Provenance#
It is generally useful to be able to track the provenance of a dataset, that is, where it came from and how it was processed. Sciline can help because its task graphs encode the ‘how’. To this end, a graph needs to be stored together with the processed data.
Considering that such graphs might be stored for a long time, they need to be serialized to a format that
represents the full structure of the graph,
is readable by software that does not depend on Sciline or Python,
is human readable (with some effort, the priority is machine readability).

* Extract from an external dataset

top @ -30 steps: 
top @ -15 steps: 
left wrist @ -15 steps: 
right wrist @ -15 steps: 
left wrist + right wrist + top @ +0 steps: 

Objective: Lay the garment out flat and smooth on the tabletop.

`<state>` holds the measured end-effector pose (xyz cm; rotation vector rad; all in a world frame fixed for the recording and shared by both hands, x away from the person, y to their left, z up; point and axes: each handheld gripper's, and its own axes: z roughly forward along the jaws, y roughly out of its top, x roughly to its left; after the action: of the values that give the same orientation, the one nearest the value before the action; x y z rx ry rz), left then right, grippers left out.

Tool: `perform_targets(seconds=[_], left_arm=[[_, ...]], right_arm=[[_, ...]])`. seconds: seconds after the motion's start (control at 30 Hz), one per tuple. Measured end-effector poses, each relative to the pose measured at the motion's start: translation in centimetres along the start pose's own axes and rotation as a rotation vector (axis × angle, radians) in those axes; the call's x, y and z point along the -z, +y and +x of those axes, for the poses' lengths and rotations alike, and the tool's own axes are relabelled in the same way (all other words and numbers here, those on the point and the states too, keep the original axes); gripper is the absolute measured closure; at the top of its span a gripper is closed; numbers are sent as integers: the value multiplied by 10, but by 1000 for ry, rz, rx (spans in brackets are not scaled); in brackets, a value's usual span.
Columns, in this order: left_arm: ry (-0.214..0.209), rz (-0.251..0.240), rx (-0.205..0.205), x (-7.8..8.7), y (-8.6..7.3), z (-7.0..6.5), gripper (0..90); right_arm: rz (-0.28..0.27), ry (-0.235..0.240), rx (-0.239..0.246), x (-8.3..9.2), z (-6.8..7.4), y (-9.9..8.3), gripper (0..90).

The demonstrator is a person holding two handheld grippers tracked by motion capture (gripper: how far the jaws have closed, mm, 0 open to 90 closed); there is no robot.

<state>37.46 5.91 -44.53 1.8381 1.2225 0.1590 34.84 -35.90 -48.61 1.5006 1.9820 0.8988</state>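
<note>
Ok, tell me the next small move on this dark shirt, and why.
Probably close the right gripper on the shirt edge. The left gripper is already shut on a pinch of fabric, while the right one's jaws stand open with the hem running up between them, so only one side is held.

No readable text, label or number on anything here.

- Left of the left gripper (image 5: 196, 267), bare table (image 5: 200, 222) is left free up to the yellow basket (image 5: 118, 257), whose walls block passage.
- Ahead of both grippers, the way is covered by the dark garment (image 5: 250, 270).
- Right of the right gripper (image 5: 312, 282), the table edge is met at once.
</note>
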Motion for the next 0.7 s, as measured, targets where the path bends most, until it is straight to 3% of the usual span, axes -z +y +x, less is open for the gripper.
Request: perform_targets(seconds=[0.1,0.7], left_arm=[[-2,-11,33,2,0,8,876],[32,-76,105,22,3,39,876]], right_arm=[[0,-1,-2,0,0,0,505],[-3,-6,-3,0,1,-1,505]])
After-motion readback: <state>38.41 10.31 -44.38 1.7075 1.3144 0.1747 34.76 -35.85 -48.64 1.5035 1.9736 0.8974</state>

Points 2 and 3 exclude serializing the full Python objects, e.g., with pickle
. But this means that any solution will be partial as it cannot capture the full environment that the pipeline is defined in. In particular, it cannot track functions called by providers that are external to the pipeline. See the section on Reproducibility.
Note that the Graphviz objects produced by Pipeline.visualize are not sufficient because they do not encode the full graph structure but are instead optimized to give an overview of a task graph.
Attention:
Sciline does not currently support serializing the values of parameters. This is the responsibility of the user, at least for now.
Serialization of task graphs to JSON#
Task graphs can be serialized to a simple JSON object that contains a node list and an edge list. This format is similar to other JSON graph formats used by, e.g., Networkx and JSON Graph Format.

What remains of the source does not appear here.